There has been a widespread misconception that China operates a nationwide and unitary social credit "score" based on individuals' behavior, leading to punishments if the score is too low. Media reports in the West have sometimes exaggerated or inaccurately described this concept.[4][5][6] In 2019, the central government voiced dissatisfaction with pilot cities experimenting with social credit scores. It issued guidelines clarifying that citizens could not be punished for having low scores and that punishments should only be limited to legally defined crimes and civil infractions. As a result, pilot cities either discontinued their point-based systems or restricted them to voluntary participation with no major consequences for having low scores.
This is, if true and accurate, delightful news! And has improved an otherwise troublesome day.
"We will force you to do what we want", democracy in action
Maybe if they see significant issues with the populace adhereing to this law they should identify the solution of revoking the unpopular law.
See: the 18th and 21st Amendments in the US (Prohibition).
It's the populace that is wrong, not the lawmakers /s
And there's the other shoe dropping with VPNs now. Didn't even take them an extra fucking year
Didn't even take a week.
There are ways around this even if they do ban vpn.

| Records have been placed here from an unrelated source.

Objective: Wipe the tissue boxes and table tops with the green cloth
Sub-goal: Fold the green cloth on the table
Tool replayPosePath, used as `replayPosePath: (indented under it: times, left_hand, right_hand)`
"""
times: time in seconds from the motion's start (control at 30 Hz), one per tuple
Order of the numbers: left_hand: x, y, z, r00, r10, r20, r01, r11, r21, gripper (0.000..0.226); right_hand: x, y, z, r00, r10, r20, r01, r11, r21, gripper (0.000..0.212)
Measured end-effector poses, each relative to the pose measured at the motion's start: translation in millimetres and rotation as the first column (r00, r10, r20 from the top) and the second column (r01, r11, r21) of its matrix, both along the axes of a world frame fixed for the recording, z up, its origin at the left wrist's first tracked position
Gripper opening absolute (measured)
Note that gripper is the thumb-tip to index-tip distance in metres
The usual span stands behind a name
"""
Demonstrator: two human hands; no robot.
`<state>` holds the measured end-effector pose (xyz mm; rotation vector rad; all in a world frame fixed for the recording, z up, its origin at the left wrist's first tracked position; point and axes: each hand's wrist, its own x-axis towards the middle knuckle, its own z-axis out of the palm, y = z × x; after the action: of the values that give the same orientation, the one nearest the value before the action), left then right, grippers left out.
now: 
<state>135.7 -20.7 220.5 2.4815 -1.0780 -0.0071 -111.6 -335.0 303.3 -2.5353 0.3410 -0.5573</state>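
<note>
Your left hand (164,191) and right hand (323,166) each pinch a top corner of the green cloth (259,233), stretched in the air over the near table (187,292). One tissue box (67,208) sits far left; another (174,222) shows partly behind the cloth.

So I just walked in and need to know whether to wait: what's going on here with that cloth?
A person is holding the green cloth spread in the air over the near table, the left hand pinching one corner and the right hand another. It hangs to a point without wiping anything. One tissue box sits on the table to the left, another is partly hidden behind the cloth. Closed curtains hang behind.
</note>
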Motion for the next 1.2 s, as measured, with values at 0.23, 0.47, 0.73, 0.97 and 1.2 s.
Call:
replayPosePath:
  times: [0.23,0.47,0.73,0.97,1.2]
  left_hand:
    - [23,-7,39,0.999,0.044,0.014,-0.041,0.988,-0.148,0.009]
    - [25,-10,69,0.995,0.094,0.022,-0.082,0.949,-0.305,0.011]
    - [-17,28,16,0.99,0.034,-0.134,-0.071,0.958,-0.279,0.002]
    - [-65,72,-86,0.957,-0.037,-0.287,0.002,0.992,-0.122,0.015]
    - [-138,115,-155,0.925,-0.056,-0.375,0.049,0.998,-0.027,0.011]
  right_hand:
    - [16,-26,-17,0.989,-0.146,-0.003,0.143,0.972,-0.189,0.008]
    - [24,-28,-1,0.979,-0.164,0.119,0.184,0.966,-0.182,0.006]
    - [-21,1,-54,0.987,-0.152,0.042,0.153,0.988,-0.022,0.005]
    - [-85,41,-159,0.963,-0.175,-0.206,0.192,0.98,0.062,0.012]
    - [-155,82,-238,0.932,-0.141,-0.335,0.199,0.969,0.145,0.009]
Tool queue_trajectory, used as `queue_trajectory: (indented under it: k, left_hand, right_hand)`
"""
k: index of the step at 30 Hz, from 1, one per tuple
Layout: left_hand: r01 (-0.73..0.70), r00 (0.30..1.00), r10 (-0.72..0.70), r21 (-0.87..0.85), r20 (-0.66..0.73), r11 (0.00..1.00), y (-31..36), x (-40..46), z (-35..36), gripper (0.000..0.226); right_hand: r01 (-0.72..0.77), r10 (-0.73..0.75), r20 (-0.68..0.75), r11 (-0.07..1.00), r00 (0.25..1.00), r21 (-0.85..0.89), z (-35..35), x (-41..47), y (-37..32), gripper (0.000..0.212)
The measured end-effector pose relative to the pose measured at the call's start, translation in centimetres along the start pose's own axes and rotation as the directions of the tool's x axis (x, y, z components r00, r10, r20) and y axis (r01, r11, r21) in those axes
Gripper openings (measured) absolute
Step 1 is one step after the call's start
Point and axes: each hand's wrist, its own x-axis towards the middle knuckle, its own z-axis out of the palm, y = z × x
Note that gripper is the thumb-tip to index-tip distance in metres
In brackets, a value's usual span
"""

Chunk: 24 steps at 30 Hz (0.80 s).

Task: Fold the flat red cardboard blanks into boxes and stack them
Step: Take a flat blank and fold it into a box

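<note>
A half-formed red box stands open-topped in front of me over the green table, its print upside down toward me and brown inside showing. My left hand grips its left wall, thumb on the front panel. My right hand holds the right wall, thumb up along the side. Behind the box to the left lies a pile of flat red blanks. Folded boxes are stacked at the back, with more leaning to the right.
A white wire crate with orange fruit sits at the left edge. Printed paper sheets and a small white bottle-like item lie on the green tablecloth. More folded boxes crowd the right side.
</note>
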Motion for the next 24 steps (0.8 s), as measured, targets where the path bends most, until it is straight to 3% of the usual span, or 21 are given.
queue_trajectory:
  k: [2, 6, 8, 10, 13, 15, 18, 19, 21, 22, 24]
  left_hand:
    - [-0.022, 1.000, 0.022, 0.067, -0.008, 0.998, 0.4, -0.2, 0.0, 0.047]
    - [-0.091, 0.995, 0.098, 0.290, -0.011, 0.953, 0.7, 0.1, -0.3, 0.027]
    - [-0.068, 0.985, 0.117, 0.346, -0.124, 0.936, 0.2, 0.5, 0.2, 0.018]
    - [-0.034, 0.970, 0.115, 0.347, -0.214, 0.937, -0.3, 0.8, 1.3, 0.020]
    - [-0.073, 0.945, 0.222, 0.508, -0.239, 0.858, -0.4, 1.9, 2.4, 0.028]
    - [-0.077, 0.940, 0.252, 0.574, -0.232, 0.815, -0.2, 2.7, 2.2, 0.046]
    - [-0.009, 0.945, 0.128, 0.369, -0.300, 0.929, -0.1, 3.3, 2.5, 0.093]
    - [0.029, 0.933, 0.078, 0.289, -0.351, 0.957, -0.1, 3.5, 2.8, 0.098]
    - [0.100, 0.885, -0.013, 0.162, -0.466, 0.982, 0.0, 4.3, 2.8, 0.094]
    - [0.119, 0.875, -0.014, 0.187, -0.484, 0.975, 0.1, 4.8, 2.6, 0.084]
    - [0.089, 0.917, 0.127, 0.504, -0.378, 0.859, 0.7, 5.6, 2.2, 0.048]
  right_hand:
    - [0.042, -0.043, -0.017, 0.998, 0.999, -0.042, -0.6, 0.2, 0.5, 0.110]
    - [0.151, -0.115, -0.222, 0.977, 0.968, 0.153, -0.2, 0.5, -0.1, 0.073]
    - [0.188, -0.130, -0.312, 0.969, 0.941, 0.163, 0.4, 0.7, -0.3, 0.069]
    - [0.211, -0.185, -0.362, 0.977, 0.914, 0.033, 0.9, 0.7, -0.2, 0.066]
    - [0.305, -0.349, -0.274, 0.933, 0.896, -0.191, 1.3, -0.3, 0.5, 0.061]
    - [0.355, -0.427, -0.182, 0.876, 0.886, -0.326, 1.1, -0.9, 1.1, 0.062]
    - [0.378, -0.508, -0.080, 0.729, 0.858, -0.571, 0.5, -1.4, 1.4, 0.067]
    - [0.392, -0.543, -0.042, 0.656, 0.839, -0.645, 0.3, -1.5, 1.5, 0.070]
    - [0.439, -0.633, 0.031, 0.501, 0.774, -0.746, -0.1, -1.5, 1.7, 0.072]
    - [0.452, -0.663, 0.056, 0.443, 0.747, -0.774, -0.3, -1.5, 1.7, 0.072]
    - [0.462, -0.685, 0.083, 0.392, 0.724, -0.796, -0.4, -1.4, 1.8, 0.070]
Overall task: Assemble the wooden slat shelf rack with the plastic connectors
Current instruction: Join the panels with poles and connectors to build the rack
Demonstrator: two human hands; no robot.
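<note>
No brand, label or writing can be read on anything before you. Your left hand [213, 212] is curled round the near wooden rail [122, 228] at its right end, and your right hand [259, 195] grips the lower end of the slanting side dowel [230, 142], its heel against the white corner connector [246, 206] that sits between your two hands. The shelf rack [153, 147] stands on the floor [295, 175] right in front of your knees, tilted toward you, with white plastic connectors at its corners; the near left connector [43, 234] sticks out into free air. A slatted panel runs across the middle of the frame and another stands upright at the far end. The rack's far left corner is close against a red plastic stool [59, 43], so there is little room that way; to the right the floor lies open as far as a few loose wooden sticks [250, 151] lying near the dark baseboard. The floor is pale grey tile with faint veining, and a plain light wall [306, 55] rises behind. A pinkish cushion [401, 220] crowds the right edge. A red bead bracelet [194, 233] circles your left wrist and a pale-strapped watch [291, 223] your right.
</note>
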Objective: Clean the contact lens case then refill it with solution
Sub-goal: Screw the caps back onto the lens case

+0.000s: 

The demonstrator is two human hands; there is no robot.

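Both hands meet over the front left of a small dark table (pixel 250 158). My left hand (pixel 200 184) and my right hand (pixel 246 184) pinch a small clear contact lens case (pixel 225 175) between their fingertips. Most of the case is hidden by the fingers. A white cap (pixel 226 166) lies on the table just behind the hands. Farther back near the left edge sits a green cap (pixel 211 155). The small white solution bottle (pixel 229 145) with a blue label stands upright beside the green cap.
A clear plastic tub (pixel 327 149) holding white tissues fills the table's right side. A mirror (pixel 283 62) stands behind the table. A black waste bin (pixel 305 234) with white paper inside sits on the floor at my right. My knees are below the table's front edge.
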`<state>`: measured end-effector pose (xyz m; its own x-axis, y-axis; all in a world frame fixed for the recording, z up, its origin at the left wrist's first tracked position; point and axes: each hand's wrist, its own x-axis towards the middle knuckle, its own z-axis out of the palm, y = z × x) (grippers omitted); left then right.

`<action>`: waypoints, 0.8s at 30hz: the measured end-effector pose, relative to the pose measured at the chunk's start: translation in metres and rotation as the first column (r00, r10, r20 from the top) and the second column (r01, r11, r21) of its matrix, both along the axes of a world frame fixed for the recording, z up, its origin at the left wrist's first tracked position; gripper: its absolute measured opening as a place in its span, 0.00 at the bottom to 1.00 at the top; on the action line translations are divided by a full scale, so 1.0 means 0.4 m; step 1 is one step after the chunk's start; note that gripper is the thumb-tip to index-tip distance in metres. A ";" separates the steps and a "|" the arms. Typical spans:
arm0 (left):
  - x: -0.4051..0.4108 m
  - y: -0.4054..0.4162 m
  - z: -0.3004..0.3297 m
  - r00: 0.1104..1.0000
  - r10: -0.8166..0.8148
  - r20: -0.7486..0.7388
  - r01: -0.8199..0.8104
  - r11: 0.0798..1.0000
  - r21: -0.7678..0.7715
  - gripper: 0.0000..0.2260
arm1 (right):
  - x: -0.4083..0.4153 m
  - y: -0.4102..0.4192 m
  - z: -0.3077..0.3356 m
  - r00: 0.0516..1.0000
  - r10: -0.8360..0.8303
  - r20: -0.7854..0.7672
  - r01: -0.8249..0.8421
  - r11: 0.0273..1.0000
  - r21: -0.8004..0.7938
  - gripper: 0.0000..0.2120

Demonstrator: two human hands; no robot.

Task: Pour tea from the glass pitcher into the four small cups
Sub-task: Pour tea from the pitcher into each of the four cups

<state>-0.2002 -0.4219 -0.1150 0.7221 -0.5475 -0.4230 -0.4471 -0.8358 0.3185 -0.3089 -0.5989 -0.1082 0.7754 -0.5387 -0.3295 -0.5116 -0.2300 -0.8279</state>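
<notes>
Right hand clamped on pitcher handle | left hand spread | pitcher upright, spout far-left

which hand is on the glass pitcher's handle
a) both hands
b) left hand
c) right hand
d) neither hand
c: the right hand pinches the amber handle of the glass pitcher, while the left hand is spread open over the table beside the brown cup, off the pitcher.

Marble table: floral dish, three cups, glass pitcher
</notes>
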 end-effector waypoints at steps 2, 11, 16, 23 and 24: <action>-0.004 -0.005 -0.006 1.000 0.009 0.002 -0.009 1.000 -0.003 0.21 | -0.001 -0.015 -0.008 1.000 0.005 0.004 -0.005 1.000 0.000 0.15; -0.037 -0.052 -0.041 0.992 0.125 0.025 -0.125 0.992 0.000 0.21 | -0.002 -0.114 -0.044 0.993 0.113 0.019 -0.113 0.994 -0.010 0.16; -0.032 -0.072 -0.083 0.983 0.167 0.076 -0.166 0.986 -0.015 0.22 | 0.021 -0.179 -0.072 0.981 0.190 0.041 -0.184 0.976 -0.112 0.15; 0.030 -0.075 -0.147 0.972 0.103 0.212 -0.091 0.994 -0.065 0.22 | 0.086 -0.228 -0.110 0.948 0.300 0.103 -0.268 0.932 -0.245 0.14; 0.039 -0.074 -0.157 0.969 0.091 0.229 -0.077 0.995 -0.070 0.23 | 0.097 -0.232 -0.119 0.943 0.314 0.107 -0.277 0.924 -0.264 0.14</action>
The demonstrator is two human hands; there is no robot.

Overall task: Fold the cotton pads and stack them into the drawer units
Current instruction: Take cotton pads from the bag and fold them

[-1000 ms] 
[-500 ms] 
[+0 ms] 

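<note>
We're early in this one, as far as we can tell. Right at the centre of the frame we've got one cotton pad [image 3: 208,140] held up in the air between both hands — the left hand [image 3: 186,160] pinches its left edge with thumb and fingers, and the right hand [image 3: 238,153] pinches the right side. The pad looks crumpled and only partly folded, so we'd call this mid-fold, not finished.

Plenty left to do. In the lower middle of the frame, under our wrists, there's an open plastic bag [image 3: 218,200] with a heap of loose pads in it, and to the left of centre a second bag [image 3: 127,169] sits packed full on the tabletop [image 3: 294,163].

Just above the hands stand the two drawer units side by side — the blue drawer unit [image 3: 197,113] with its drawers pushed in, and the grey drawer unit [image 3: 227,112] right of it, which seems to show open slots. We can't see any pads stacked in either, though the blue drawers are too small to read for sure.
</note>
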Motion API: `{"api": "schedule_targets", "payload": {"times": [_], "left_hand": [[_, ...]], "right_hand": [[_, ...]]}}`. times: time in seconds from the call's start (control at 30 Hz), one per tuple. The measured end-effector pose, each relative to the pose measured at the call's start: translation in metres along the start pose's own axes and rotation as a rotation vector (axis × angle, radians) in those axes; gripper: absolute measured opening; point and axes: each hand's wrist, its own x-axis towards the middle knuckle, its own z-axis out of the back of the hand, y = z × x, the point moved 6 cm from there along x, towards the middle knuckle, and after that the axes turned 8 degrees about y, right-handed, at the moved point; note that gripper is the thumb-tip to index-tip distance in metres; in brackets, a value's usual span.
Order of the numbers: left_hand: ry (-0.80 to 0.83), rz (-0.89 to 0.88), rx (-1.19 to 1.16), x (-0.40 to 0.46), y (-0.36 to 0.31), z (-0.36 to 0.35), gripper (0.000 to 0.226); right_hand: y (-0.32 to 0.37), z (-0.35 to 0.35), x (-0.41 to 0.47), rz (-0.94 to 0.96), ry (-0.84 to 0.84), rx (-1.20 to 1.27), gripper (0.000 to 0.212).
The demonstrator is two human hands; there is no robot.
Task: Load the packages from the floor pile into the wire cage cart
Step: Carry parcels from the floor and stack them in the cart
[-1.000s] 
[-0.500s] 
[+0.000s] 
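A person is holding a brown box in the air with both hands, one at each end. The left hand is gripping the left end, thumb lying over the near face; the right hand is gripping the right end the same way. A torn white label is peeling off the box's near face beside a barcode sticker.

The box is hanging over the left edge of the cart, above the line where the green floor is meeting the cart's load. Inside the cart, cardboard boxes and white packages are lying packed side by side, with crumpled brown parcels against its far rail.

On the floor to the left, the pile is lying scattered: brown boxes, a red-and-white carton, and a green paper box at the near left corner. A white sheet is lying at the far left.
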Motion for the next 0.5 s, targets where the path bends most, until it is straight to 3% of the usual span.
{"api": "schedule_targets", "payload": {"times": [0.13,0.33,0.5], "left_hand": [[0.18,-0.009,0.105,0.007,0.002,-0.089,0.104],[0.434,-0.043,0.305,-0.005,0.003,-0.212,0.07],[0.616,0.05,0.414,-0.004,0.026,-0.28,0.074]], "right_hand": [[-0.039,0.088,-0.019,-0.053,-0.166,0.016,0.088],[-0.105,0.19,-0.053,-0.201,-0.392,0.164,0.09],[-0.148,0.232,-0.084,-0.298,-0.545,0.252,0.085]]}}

Its a hopeless battle being fought by the ignorant.
I mean anyone can rent a server in Europe and install OpenVPN themselves. Hell, it doesn't even need to open OpenVPN, Wireguard works just as well and is basically undetectable.
Eat shit, UK government, for real. Idiots think that by speaking the same language as US fascists they can have similarly dumb ideas.
It would have been my go to. But they can detect openvpn and other protocols. I would just use a ssh tunnel with squid proxy. The squid wont cache ssh traffic unless you run your own cert and set up the squid that way. It will however seamlessly allow you to connect through a ssh tunnel with one port forward.
To be honest, I've found WireGuard's performance is harmed more by reply attacks than OpenVPN. Least that is what I put it down to when I tried them both from a VPN provider that offered both.
What's a reply attack? Do you have people activity MITM-ing your connection? Personally I've found Wireguard performance to be significantly better, especially on spotty mobile Internet
Just needs a Union Jack on his hat and the wrapping paper and "UK" in place of "US" on the box.